Thomas Braus als nach unten tretender Polizist, Markus Haase als an seinem Stuhl klebender salbadernder Bürgermeister, Marco Wohlwend als verlogener Humanist und vor allem Heisam Abbas in seiner körperlich gelebten Rolle des bigotten Pfarrers geben dem Stück den schauspielerischen Glanz, der der Inszenierung ansonsten abgeht. Silvia Munzón López zeigt in vielen kleinen Rollen (herrlich: ihr Pfändungsbeamter) Wandlungsfähigkeit, und Juliane Pempelfort holt aus der farblos inszenierten Ehefrau Mathilde Alfred Ills doch noch Farbe heraus. Was inhaltlich in qualvoll künstlich gedehnten zweieinviertel Stunden dadurch bisweilen langweilig auf die Bühne gebracht wurde, hätte in einer gerafften Aufführung eventuell überzeugen können.

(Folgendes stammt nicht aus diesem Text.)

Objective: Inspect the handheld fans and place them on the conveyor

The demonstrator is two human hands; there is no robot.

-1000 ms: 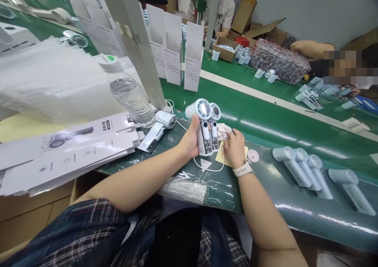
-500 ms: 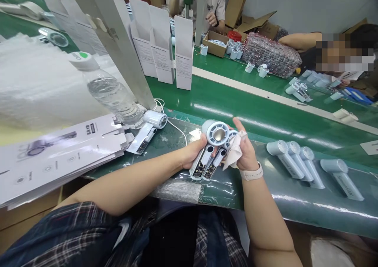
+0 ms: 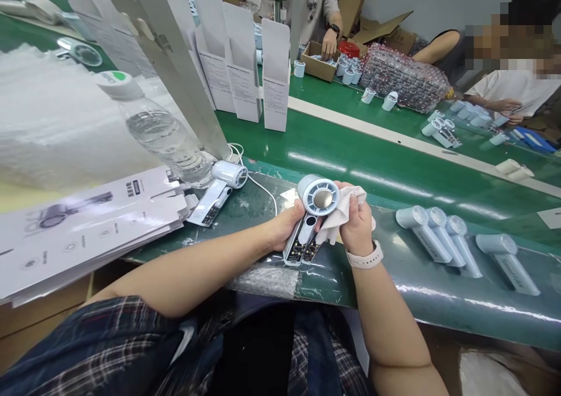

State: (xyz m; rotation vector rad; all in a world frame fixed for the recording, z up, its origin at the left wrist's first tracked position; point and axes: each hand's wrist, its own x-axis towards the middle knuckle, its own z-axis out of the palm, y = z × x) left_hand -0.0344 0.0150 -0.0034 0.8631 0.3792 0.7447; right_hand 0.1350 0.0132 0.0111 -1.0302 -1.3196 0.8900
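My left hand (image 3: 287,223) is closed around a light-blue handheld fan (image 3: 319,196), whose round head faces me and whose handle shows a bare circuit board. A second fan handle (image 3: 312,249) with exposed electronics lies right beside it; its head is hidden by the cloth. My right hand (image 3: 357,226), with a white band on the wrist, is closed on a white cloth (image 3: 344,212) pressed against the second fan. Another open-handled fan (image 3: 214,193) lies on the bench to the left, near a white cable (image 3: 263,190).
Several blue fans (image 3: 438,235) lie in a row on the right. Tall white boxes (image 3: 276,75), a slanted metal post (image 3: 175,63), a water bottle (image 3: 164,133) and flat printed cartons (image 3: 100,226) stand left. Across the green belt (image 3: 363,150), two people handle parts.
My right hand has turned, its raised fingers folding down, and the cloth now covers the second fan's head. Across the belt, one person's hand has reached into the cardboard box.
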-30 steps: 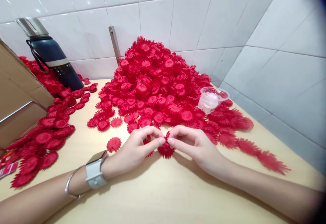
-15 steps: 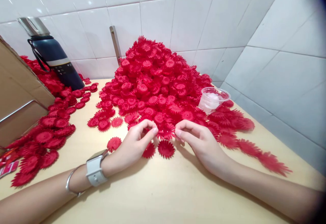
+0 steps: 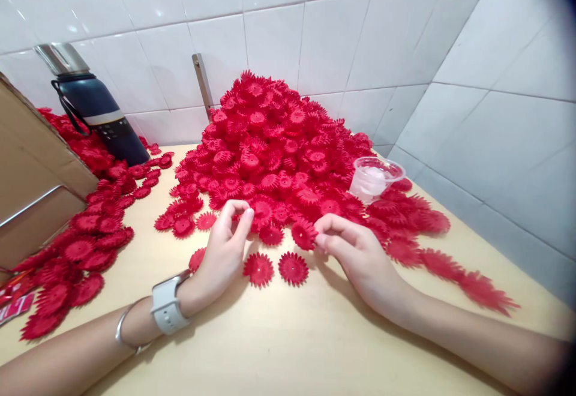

Sybille Fabian hat ihren bisherigen, teils auch kontrovers diskutierten Arbeiten für die Wuppertaler Bühnen (Kafka: „Der Prozeß“, Wedekind: „Lulu“, Molnar: „Liliom“) mit der ihr eigenen wuchtigen Bildsprache eine neuerlich das Bild vom bürgerlichen Theater umstürzende Inszenierung hinzugefügt. Das kam nicht bei allen Zuschauern der Premiere gut an, viele, sehr viele verließen die Aufführung vor der Zeit.
 

Es geht aufwärts! -  vorne v.l.: Thomas Braus, Silvia Munzón López, Heisam Abbas, Juliane Pempelfort, Hanna Werth,
An Kuohn  - Foto © Uwe Stratmann

Ein grausamer Spaß
 
„Klara, sag, daß das alles nur ein Spaß, ein grausamer Spaß ist!“ Diesen verzweifelten Satz Alfred Ills mochte mancher der tapfer ausharrenden Zuschauer noch im Ohr haben, als er nach zweieinviertel quälenden Stunden ohne Pause den Saal des Teo Otto Theaters in Remscheid verließ. Man muß Sybille Fabians „Besuch der alten Dame“ nicht mögen, aber man sollte ihn vielleicht doch gesehen haben. Wenn auch nur als abschreckendes Beispiel für mißverstandenes Theater.
 
Premiere war am Samstag, 6. April 2013, 19.30 Uhr als Gastspiel der Wuppertaler Bühnen vor nahezu ausverkauftem Haus im Remscheider Teo Otto Theater.
Die Wuppertaler Premiere wird am 17. Mai, 19.30 Uhr im Opernhaus zu sehen sein.